Clinical examination
A careful history and physical exam in the initial assessment of patients with suspected acromegaly is required as it will often reveal unequivocal signs and symptoms related to local mass effect or secondary features of GH and IGF-I hypersecretion (SR).
Characteristic changes in the face and head, including widening and malocclusion of the jaw and macroglossia, as well as enlarged hands, occur insidiously but are often apparent at initial assessment [2, 17] (HQ). Moreover, due to diagnostic delay, disease comorbidities and complications including hypertension, diabetes mellitus, and kyphosis [34, 35] should not be overlooked (SR). In fact, they are signs of active disease and may be apparent at initial presentation [36] (LQ). (Diagnosis and management of acromegaly comorbidities are extensively discussed in a separate Consensus Statement [8].) Impaired QOL resulting from the clinical and psychological burden of disease may be present at all stages of disease [37] (VLQ).
Imaging
Gadolinium-enhanced pituitary MRI should be performed in all patients at diagnosis using high-quality, high-resolution equipment, such as 1.5T or 3T scanners, where available, including T1- and T2-weighted fast spin echo sequences, with coronal and sagittal planes in 2–3 mm slice thickness with no or minimal spacing (SR). Reporting should be standardized, and include information on invasion into surrounding structures based on modified Knosp grade [38] (SR). Adenoma dimensions; suprasellar and infrasellar extension; presence of cystic components; and T2 hypo-, iso-, or hyperintensity of the adenoma compared with adjacent temporal lobe can all be used to inform likelihood of treatment response [39,40,41] (MQ). Given the proven benefits of expert MRI review in patients with Cushing’s disease microadenomas [42], equivocal diagnosis of acromegaly associated with pituitary microadenomas should be referred for review by an experienced neuroradiologist [43] before considering further imaging studies (SR). Very rarely, cross-sectional imaging and measurement of GH releasing hormone (GHRH) may be needed to identify an ectopic GHRH-secreting neuroendocrine tumor [44] (DR).
PET imaging using 11 C-methionine as a molecular tracer may be useful when MRI cannot identify an adenoma at initial diagnosis or, more commonly, a residual adenoma in patients with persistent GH hypersecretion following primary therapy [45, 46] (DR). However, limited availability of both the imaging technology and the tracer constrain their use.
Pathology
Differentiation of somatotroph, lactotroph, and thyrotroph cells in the pituitary is driven by the PIT1 transcription factor. Somatotroph adenomas are defined on pathology based on immunohistochemistry (IHC) GH expression, and adenomas that secrete/express GH and prolactin may also be seen [47] (HQ). Standard reporting should include IHC assessment for pituitary hormones. Transcription factors can be used to define adenoma lineage and further characterize adenoma cell type when not classifiable on hormone expression alone (SR).

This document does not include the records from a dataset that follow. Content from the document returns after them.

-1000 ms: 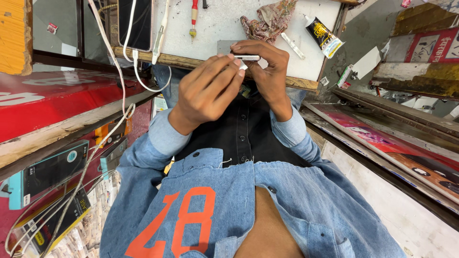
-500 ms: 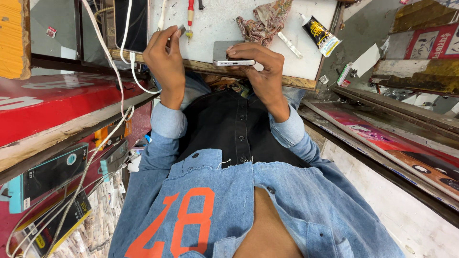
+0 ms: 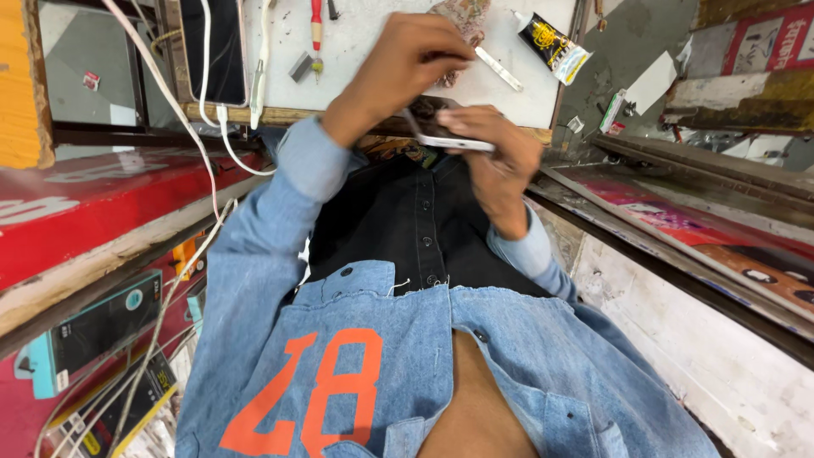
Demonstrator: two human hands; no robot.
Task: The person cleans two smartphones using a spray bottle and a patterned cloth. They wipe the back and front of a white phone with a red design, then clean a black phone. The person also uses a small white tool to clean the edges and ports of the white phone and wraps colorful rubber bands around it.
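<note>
- Pinching a thin tool, the left hand (image 3: 405, 64) has its fingertips pressed together at the upper edge of the white phone (image 3: 449, 136), seemingly to work at that edge.
- Cradling the phone from beneath, the right hand (image 3: 496, 161) curls its fingers round the phone's edge, steadying it above the lap, just before the white bench (image 3: 381, 51).
- Beyond lie a red-handled screwdriver (image 3: 316, 25), a glue tube (image 3: 551, 38) and a dark phone on a cable (image 3: 212, 51).
- The tool's tip is hidden; what it is cannot be told.

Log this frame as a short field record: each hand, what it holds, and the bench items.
left hand: above the phone, fingers at its upper edge
right hand: grips the white phone from below
workbench: white top, beyond the hands
on bench: red-handled screwdriver, black-and-yellow tube, dark phone with white cable
</note>
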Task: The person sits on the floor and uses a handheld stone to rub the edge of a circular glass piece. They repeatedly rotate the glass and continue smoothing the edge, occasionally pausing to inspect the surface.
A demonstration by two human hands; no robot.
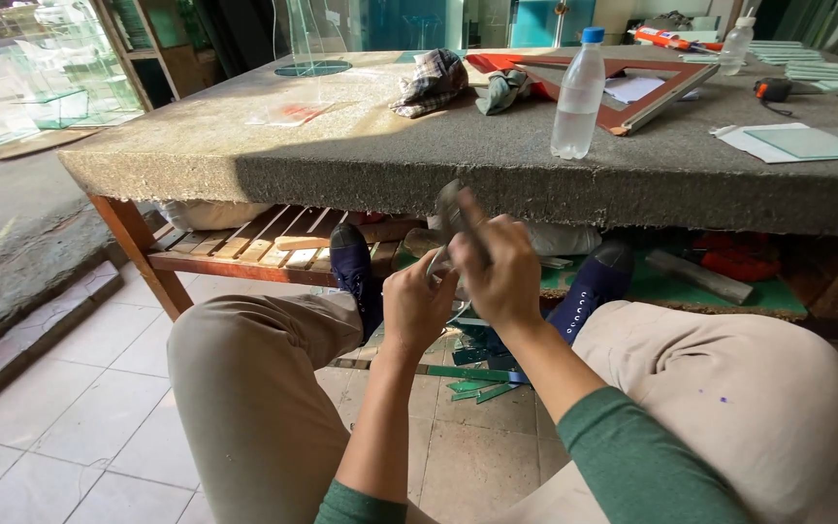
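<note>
Between the knees, both hands (pixel 467 277) grip a glass piece (pixel 450 218) below the table (pixel 361 155).

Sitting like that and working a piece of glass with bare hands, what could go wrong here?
The glass piece is gripped by the bare left hand and right hand, so an edge might cut a finger. If it slips, it would likely fall between the knees onto the tiled floor, where glass strips already lie near the blue shoes.
</note>
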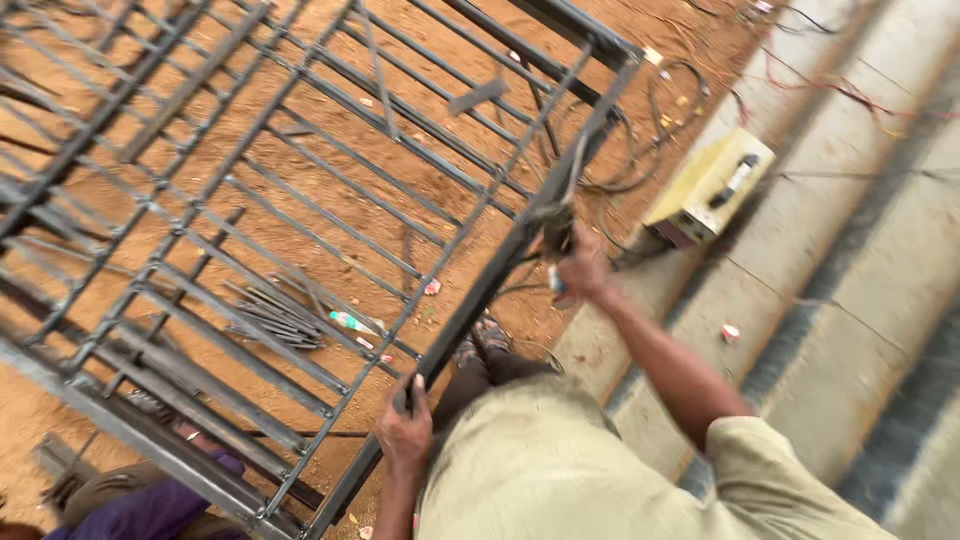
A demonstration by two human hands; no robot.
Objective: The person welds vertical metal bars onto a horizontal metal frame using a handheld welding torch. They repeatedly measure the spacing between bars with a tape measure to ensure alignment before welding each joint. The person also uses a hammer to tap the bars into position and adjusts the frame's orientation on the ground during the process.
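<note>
A large dark metal grille frame (300, 200) of welded bars lies raised over red-brown dirt. My left hand (405, 425) grips the frame's near edge bar low in the view. My right hand (583, 268) is closed on a welding electrode holder (557, 235), whose tip sits against the same edge bar further along. A thin rod rises from the holder toward the frame's corner. My light shirt and dark trousers fill the bottom centre, with my sandalled foot (480, 340) under the frame's edge.
A yellow welding machine (712, 185) with a black handle sits on the concrete steps (850, 300) at right, black cables (640, 140) coiled beside it. Loose rods (270, 315) lie on the dirt under the grille. Another person in purple (160, 505) crouches at bottom left.
</note>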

Clinicopathologic classification of pituitary adenomas that considers adenoma invasiveness using Knosp grade and sphenoid sinus invasion as well as proliferation by Ki-67 and mitoses can distinguish adenomas with potentially more aggressive behavior [48], and thus identify patients at increased risk for progression [49, 50] (MQ). Somatostatin receptor immunopositivity, granulation pattern, and AIP mutation status have been reported to identify patients less likely to respond to somatostatin receptor ligand (SRL) therapy (DR) [51, 52]. Clinical implications of the 2022 WHO classification suggesting that pituitary adenomas could also be called pituitary neuroendocrine tumors remain unclear [53] and the clinical ramifications for acromegaly patients are not apparent [54].
Effect of diagnostic delay
Signs and symptoms of acromegaly are nonspecific, and there may be a delay of 5–10 years or more between first symptom onset and diagnosis [55, 56] (HQ). The effect is more pronounced in older patients and in women [57, 58] (MQ) likely due to inappropriate attribution of acromegaly symptoms to normal aging and menopause. Prolonged exposure to excess GH with diagnostic delay leads to increased comorbidity and mortality risks with decreased QOL [55, 59, 60] (HQ).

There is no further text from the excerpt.